To do: Starting at the first line of the listing below and ending at the line with "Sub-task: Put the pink", copy each line exactly.

Dataset content:
• • •
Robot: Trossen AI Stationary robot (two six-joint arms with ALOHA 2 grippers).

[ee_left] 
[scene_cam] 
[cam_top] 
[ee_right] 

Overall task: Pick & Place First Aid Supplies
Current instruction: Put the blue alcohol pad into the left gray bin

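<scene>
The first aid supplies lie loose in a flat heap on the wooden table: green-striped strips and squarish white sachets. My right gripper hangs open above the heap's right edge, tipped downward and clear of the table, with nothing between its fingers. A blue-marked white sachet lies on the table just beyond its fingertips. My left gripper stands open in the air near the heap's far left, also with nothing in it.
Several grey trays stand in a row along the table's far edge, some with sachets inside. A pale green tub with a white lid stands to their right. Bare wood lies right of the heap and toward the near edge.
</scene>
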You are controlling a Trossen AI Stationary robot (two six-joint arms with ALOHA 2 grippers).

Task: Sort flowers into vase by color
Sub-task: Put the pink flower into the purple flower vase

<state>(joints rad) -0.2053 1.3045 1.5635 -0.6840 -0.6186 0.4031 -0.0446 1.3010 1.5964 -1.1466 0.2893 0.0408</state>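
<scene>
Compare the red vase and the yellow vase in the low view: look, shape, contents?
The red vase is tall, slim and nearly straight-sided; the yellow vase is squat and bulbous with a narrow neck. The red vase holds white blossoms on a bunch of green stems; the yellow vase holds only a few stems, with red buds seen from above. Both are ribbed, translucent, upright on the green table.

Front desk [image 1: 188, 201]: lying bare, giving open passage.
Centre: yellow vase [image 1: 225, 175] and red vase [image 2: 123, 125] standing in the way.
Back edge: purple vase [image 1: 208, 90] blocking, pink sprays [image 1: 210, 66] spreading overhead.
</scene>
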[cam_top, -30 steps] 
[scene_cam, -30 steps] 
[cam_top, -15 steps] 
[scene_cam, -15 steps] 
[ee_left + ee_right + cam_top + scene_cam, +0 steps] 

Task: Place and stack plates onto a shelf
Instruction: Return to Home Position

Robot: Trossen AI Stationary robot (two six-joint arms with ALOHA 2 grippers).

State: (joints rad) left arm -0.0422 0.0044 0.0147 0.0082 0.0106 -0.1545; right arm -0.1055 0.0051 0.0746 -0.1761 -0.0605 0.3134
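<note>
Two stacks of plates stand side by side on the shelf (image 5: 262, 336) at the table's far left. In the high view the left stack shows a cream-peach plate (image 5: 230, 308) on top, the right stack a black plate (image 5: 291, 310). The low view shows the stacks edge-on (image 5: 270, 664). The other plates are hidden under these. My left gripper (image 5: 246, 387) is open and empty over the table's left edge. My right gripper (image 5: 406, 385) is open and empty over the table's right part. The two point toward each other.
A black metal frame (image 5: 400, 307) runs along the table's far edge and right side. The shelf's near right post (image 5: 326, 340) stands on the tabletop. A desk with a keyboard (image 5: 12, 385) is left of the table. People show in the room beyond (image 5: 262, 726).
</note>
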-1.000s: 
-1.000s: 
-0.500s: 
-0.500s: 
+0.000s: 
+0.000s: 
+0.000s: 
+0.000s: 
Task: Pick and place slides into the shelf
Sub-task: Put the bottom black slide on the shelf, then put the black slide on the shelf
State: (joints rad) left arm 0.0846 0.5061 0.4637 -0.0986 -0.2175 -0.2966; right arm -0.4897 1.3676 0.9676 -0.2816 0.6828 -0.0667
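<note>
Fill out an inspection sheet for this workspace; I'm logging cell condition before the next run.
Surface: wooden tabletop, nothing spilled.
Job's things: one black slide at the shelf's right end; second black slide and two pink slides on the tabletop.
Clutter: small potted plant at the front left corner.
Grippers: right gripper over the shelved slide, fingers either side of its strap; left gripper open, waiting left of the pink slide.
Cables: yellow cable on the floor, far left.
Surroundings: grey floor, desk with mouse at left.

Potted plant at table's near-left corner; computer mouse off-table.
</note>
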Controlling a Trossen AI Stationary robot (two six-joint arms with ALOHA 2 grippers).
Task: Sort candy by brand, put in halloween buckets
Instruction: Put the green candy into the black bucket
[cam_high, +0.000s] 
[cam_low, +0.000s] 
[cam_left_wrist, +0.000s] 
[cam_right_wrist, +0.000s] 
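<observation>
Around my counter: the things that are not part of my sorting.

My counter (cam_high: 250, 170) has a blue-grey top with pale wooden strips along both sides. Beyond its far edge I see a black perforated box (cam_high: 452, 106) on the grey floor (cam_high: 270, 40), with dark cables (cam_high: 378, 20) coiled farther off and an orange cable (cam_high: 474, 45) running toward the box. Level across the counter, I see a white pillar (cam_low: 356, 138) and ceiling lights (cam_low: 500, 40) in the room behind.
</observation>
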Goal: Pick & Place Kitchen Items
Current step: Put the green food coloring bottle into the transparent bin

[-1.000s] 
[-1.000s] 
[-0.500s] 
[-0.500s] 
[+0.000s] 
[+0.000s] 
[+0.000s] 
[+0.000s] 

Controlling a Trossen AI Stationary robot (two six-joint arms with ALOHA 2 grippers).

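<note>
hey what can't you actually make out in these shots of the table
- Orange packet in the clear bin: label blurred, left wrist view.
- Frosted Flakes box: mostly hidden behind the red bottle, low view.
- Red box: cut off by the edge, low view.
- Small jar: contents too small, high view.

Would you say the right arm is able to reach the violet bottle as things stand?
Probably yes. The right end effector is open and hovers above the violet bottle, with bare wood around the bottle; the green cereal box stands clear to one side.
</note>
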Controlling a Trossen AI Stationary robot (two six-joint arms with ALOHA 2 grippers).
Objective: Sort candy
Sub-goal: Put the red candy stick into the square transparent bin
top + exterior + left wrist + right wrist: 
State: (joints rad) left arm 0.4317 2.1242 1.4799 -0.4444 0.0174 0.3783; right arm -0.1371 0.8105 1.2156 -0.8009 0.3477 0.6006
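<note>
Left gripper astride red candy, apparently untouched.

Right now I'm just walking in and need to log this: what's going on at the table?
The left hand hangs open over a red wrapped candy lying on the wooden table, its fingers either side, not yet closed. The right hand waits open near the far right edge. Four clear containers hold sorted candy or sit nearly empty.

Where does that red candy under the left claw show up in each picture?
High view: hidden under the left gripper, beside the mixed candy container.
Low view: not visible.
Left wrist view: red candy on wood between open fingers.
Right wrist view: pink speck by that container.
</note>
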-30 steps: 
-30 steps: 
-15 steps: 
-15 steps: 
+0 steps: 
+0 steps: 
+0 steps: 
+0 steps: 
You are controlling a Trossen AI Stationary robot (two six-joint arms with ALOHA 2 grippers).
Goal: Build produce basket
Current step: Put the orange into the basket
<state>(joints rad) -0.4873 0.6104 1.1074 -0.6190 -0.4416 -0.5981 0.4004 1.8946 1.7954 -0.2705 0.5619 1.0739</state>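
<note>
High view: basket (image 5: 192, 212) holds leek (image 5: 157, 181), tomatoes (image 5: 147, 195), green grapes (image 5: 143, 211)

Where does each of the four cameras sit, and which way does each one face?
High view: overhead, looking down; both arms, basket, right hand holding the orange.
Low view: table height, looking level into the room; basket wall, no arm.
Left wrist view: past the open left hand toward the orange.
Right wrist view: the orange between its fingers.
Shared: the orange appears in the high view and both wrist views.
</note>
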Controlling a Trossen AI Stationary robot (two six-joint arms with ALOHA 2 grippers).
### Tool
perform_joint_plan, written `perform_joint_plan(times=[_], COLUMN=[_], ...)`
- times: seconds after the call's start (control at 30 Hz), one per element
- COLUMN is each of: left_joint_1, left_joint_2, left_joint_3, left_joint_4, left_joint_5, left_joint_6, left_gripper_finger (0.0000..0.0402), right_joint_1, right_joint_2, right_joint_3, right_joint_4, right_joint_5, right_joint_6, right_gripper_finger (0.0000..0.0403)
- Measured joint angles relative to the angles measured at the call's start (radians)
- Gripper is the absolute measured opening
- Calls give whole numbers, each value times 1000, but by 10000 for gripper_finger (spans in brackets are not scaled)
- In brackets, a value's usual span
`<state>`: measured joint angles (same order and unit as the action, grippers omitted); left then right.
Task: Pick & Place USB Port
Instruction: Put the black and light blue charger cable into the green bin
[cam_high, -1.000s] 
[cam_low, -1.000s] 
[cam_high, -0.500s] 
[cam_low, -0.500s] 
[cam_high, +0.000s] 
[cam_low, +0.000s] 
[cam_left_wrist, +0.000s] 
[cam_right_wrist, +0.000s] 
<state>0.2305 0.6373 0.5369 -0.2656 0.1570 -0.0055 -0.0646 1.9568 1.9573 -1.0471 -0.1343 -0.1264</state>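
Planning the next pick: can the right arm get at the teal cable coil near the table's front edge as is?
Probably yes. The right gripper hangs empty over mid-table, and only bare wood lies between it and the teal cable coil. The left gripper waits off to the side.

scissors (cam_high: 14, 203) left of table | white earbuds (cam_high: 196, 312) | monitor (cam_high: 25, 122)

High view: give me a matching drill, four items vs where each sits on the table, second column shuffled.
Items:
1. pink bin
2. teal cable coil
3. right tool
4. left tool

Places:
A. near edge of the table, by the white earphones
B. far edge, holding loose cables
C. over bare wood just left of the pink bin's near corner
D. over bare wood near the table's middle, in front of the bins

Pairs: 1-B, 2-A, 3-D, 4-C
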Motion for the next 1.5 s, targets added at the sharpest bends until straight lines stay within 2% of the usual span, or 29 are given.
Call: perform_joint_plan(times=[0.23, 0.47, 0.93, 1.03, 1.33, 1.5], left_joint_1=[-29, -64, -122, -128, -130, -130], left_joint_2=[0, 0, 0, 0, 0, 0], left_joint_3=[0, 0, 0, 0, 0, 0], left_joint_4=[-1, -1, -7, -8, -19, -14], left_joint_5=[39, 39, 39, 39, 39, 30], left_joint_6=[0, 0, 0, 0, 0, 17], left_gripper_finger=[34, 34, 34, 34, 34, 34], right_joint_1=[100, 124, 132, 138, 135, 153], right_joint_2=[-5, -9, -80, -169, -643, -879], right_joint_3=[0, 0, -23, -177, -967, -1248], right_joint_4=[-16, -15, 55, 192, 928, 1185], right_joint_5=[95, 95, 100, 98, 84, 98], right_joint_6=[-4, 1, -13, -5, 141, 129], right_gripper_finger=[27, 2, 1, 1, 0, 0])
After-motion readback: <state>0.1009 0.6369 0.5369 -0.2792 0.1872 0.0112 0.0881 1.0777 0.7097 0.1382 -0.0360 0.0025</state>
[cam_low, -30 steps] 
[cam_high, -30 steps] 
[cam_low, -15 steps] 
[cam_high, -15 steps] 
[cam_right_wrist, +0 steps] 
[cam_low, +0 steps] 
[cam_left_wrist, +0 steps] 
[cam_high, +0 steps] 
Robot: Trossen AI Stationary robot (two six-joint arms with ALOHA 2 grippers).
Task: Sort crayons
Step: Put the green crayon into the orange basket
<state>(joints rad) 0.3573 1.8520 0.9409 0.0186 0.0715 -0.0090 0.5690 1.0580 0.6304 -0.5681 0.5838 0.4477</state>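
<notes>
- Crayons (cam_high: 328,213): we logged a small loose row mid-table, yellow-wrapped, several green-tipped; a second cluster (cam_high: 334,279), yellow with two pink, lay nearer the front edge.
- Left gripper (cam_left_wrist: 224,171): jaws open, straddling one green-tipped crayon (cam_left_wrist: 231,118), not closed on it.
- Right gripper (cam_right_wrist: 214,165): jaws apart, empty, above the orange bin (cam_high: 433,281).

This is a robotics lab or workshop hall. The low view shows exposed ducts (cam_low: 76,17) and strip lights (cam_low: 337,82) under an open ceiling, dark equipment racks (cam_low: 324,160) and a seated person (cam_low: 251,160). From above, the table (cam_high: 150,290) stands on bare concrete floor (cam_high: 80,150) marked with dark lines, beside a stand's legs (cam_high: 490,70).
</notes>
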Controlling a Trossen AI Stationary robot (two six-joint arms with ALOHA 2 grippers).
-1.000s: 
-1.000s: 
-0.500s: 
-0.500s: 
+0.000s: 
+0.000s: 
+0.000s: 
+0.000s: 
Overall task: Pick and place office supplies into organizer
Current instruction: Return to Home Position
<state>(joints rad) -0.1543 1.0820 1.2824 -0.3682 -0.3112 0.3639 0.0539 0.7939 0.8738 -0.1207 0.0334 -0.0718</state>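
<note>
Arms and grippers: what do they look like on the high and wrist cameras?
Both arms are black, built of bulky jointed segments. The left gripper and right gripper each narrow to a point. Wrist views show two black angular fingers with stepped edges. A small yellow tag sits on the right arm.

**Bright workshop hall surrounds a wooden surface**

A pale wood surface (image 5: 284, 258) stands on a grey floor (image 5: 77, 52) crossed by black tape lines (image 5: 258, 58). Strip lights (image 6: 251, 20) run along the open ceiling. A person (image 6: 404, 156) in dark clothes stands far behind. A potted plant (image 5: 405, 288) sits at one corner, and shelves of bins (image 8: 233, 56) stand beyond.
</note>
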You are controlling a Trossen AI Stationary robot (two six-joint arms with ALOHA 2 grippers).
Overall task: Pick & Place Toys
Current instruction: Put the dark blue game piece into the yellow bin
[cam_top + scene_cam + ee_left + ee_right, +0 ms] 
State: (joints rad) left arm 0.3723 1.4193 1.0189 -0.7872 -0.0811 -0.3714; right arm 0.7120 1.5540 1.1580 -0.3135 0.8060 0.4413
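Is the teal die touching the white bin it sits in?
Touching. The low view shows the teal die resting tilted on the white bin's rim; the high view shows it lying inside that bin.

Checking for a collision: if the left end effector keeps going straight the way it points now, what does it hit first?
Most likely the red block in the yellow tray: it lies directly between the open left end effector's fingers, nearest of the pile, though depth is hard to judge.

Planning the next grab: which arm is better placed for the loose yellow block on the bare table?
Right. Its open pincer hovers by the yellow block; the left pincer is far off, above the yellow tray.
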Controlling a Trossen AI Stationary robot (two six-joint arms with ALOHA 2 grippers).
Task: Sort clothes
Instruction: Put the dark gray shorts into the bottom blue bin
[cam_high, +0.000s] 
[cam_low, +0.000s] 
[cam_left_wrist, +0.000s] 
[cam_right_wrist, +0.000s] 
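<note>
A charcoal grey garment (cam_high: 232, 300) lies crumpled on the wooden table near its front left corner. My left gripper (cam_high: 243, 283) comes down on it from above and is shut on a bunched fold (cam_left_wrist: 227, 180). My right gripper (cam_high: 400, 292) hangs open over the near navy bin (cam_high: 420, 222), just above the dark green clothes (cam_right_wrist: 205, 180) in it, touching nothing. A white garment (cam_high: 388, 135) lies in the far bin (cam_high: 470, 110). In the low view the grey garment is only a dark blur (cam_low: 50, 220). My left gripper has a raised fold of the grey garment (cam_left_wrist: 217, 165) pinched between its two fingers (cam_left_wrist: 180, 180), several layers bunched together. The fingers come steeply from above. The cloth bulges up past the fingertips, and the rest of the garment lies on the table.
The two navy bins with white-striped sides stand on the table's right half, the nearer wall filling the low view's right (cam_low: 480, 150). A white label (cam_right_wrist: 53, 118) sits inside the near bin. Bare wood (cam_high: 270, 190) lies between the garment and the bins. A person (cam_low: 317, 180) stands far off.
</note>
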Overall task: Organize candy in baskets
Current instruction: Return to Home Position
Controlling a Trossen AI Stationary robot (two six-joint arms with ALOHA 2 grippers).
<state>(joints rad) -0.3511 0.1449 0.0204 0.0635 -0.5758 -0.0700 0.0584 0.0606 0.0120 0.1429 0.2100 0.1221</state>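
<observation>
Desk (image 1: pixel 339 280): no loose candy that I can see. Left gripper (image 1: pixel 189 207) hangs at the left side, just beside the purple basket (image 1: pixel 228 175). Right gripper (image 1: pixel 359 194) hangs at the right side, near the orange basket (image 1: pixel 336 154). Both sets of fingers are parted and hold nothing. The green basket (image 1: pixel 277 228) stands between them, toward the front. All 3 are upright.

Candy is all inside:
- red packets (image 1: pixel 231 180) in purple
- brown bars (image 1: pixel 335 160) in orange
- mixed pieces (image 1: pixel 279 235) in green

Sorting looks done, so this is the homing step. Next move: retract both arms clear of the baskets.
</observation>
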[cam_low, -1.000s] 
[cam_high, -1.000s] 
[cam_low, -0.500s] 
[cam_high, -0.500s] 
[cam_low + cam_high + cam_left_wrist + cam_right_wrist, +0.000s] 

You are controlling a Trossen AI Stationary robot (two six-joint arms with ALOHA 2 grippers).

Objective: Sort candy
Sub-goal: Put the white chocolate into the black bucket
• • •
Answer to the exercise:
Robot: Trossen AI Stationary robot (two six-joint arms with ALOHA 2 grippers).

[ee_left] 
[scene_cam] 
[cam_top] 
[ee_right] 

Overall task: Pick & Place First Aid Supplies
Current instruction: Put the blue alcohol pad into the left gray bin

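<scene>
The first aid supplies lie loose in a flat heap on the wooden table: green-striped strips and squarish white sachets. My right gripper hangs open above the heap's right edge, tipped downward and clear of the table, with nothing between its fingers. A blue-marked white sachet lies on the table just beyond its fingertips. My left gripper stands open in the air near the heap's far left, also with nothing in it.
Several grey trays stand in a row along the table's far edge, some with sachets inside. A pale green tub with a white lid stands to their right. Bare wood lies right of the heap and toward the near edge.
</scene>
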You are controlling a Trossen AI Stationary robot (two six-joint arms with ALOHA 2 grippers).

Task: Sort flowers into vase by color
Sub-task: Put the pink flower into the purple flower vase

Nothing else is needed for this exercise.